= Your goal =
Only the lines below, from the one with "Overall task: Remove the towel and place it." through the one with "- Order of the", are to be written out, exactly.

[Excerpts from a dataset]

□ □ □ □ □

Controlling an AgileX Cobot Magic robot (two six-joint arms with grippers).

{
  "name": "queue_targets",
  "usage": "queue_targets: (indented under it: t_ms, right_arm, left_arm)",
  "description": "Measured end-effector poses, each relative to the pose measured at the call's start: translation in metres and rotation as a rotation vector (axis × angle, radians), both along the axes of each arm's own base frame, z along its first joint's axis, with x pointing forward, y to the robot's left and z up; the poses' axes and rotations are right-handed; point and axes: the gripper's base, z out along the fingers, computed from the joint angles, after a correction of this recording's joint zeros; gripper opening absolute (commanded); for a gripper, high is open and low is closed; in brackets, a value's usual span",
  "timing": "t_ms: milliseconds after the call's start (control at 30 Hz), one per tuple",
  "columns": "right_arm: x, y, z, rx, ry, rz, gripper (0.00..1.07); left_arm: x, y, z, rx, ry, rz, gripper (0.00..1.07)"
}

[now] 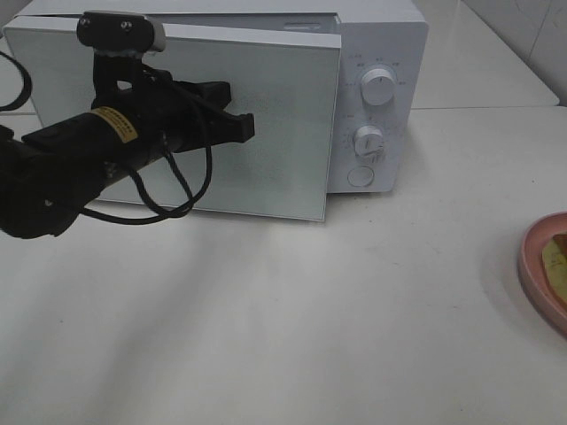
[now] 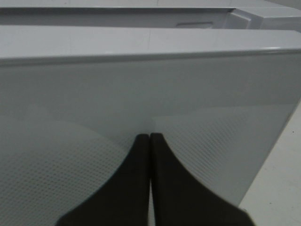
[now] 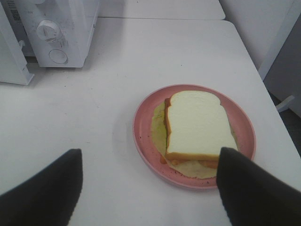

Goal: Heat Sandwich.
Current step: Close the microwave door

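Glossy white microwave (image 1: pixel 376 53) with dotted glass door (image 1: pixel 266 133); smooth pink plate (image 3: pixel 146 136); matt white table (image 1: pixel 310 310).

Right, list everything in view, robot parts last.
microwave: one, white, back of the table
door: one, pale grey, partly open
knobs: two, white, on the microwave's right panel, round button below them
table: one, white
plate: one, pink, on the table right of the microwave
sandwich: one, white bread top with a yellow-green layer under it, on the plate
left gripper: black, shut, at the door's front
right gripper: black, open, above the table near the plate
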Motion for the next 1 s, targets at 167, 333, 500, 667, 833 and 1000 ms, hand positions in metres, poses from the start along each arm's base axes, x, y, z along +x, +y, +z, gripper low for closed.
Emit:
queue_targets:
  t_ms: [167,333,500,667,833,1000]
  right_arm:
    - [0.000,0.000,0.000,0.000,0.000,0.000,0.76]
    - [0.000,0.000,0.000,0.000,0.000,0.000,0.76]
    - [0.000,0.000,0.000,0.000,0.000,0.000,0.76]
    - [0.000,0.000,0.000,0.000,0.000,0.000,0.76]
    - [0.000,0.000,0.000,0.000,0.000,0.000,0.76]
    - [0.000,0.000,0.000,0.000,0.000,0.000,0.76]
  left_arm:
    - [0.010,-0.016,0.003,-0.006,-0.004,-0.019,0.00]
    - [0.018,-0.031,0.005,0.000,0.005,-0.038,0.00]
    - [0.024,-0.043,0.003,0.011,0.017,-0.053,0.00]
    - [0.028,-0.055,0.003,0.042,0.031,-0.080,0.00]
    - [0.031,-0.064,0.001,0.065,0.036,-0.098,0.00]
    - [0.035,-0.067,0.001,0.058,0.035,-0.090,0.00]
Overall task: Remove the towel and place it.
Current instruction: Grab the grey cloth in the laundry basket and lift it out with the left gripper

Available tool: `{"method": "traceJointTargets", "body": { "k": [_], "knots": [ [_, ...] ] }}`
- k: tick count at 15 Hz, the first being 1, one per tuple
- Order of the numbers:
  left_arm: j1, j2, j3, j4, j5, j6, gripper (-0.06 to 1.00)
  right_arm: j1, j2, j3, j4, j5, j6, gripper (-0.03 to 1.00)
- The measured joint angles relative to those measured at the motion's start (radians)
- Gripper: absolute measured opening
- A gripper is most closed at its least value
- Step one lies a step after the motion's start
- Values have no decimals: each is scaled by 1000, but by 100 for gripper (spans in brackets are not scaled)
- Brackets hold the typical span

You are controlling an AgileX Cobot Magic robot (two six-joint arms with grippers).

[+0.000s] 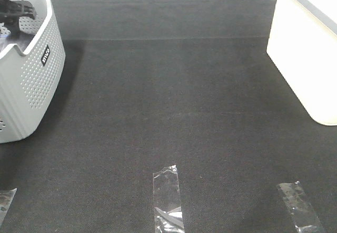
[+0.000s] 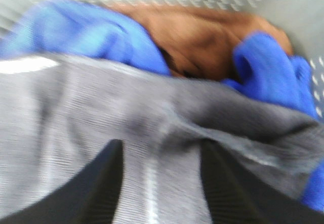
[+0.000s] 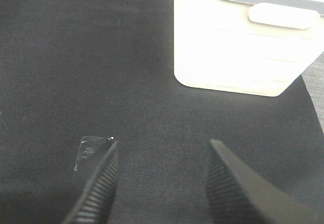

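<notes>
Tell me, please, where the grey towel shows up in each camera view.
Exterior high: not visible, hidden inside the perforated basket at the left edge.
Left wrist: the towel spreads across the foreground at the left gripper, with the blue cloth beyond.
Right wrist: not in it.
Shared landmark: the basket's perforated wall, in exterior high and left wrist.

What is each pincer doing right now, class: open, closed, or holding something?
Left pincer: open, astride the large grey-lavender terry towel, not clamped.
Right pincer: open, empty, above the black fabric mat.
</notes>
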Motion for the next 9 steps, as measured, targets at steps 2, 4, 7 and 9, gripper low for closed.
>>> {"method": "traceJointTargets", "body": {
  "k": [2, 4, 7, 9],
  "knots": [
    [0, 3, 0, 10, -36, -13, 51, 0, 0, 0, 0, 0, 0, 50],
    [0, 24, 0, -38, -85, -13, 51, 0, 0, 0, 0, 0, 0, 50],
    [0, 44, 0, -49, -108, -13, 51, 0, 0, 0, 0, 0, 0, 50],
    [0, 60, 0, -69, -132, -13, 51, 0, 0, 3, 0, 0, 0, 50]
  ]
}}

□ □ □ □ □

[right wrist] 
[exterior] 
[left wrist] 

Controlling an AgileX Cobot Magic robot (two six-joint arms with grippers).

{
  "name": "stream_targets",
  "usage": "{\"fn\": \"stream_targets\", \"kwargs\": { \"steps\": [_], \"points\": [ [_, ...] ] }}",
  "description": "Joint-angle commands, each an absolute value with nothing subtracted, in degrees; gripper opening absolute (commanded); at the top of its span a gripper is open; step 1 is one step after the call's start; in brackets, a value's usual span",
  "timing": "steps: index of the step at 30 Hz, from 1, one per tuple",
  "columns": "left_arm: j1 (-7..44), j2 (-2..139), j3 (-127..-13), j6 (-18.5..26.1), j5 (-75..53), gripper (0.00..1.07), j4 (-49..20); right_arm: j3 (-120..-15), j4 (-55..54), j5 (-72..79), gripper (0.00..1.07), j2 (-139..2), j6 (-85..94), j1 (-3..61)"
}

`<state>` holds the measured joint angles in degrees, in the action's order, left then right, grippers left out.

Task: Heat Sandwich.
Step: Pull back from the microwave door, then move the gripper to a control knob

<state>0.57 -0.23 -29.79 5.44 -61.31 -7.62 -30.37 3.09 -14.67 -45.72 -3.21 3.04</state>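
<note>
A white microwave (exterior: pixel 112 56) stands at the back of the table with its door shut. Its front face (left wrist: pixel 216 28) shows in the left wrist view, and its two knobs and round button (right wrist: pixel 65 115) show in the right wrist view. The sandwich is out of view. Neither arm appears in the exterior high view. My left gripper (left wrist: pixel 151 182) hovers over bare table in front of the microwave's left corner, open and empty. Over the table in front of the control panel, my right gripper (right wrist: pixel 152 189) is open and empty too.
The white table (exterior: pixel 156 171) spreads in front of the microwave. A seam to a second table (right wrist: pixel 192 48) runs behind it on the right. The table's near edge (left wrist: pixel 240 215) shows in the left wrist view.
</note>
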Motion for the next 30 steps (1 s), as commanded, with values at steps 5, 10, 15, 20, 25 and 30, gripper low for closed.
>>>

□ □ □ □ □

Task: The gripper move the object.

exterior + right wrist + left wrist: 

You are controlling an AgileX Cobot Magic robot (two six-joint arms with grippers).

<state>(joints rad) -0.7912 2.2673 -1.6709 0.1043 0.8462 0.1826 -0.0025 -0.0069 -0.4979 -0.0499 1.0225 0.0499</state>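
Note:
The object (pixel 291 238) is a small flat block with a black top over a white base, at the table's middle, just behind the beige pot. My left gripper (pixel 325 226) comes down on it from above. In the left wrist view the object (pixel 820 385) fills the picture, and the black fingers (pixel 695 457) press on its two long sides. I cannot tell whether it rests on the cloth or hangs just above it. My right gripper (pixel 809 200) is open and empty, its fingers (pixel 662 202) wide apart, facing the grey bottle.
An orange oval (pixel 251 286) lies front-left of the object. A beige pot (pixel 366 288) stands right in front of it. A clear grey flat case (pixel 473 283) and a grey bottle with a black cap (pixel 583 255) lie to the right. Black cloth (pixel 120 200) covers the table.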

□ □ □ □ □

= Written solution =
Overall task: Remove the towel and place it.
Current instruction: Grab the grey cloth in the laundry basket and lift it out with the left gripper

Available tool: `{"method": "traceJointTargets", "body": { "k": [_], "knots": [ [_, ...] ] }}`
- k: tick count at 15 Hz, the first being 1, one per tuple
- Order of the numbers:

The given answer completes the exercise.